In [15]:
import nltk
from nltk.corpus.reader.plaintext import PlaintextCorpusReader
from nltk.stem.snowball import SnowballStemmer
from collections import defaultdict
from nltk.corpus import stopwords
import math

In [29]:
class CorpusReader_TFIDF:
    """
    Initializes the CorpusReader_TFIDF with specified parameters.

    :param corpus: An NLTK corpus object.
    :param tf: Term frequency calculation method ('raw' or 'log').
    :param idf: Inverse document frequency calculation method ('base' or 'smooth').
    :param stopWord: Stopword removal strategy ('none', 'standard', or filepath to custom stopwords).
    :param toStem: Boolean indicating whether to apply stemming.
    :param stemFirst: Boolean indicating whether to stem before removing stopwords.
    :param ignoreCase: Boolean indicating whether to ignore case.
    """
    def __init__(self, corpus, tf="raw", idf="base", stopWord="none", toStem=False, stemFirst=False, ignoreCase=True):
        self.corpus = corpus
        self.tf_method = tf
        self.idf_method = idf
        self.stopWord =  stopWord 
        self.toStem = toStem
        self.stemFirst = stemFirst
        self.ignoreCase = ignoreCase
        self.stemmer = SnowballStemmer("english") if toStem else None
        self.idf_values = {}
        self.tfidf_vectors = {}
        nltk.download('stopwords')
        

    ####### Shared methods for both TF and IDF calculations #######
    def fileids(self):
        return self.corpus.fileids()

    def raw(self, fileids=None):
        return self.corpus.raw(fileids=fileids)
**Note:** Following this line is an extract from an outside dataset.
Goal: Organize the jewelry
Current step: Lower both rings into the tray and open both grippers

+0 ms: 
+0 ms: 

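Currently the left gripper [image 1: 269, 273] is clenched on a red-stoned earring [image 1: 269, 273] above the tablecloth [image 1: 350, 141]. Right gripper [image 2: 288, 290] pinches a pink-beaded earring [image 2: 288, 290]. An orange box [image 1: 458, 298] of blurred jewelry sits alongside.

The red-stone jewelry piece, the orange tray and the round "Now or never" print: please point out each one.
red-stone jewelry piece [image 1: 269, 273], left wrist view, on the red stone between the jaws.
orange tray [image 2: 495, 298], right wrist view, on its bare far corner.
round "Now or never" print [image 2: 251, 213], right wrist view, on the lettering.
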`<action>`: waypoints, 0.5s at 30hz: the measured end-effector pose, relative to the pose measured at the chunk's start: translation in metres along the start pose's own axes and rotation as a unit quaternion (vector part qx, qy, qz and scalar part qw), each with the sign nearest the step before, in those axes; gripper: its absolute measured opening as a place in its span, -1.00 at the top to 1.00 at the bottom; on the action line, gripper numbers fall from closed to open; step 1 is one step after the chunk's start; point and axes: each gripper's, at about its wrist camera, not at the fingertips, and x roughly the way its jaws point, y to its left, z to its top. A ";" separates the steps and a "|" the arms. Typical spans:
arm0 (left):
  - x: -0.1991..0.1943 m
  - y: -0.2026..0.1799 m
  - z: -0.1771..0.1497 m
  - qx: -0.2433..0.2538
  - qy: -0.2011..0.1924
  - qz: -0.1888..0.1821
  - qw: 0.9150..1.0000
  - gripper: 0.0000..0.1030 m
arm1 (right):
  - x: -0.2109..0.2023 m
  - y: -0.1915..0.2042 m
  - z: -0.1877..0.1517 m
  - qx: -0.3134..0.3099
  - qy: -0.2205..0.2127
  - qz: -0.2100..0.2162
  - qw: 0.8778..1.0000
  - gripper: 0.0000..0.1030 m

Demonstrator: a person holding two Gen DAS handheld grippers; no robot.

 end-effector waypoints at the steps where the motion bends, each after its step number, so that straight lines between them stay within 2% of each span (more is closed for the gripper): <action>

    def words(self, fileids=None):
        original_words = self.corpus.words(fileids=fileids)
        processed_words = self._preprocess_words(original_words)
        return processed_words

    ####### Methods for TF-IDF calculations #######
    def tfidf(self, fileid, returnZero=False):
        """Calculate TF-IDF for a specific document, optionally including terms with a TF-IDF value of 0."""
        # Ensure IDF values are calculated
        if not self.idf_values:
            self.idf1() # Ensure IDF values are calculated

        # Retrieve the processed words for the specified document
        words = self.words(fileids=fileid)
        # Calculate term frequency for these words
        tf = self._calculate_tf(words)

        # Calculate TF-IDF vector
        tfidf_vector = {}
        for word, tf_val in tf.items():
            idf_val = self.idf_values.get(word, 0)
            tfidf_score = tf_val * idf_val
            if tfidf_score > 0 or returnZero:
                tfidf_vector[word] = tfidf_score
            elif returnZero and idf_val == 0:  # Explicitly handle the case where a term is not in the corpus
                tfidf_vector[word] = 0

        return tfidf_vector


    def tfidfAll(self, returnZero=False):
        """Calculate and return TF-IDF vectors for all documents in the corpus."""
        self.idf1() # Ensure IDF values are calculated
        for fileid in self.fileids():
            self.tfidf_vectors[fileid] = self.tfidf(fileid)
        return self.tfidf_vectors

    def tfidfNew(self, words):
        """Calculate TF-IDF for a new document represented by a list of words."""
        if not self.idf_values:  # Ensure IDF values are calculated
            self._calculate_idf()
        processed_words = self._preprocess_words(words)
        tf = self._calculate_tf(processed_words)
        tfidf = {word: tf_val * self.idf_values.get(word, 0) for word, tf_val in tf.items()}
        return tfidf

    def idf1(self):
        """Return the IDF values for all terms in the corpus."""
        if not self.idf_values:  # Ensure IDF values are calculated
            self._calculate_idf()
        return self.idf_values
    
    # Cosine similarity requires comparing the TF-IDF vectors of two documents.
    def cosine_sim(self, fileid1, fileid2):
        """Calculate the cosine similarity between two documents."""
        tfidf1 = self.tfidf(fileid1)
        tfidf2 = self.tfidf(fileid2)
        
        # Calculate dot product
        dot_product = sum(tfidf1.get(word, 0) * tfidf2.get(word, 0) for word in tfidf1)
        
        # Calculate norms
        norm1 = math.sqrt(sum(val ** 2 for val in tfidf1.values()))
        norm2 = math.sqrt(sum(val ** 2 for val in tfidf2.values()))
        
        # Compute cosine similarity
        if norm1 * norm2 == 0:
            return 0  # Avoid division by zero
        else:
            return dot_product / (norm1 * norm2)
   

    def cosine_sim_new(self, words, fileid):
        """Calculate the cosine similarity between a new document (represented by a list of words)
        and the document specified by fileid."""
        # Calculate TF-IDF for the new document using the provided list of words
        tfidf_new_doc = self.tfidfNew(words)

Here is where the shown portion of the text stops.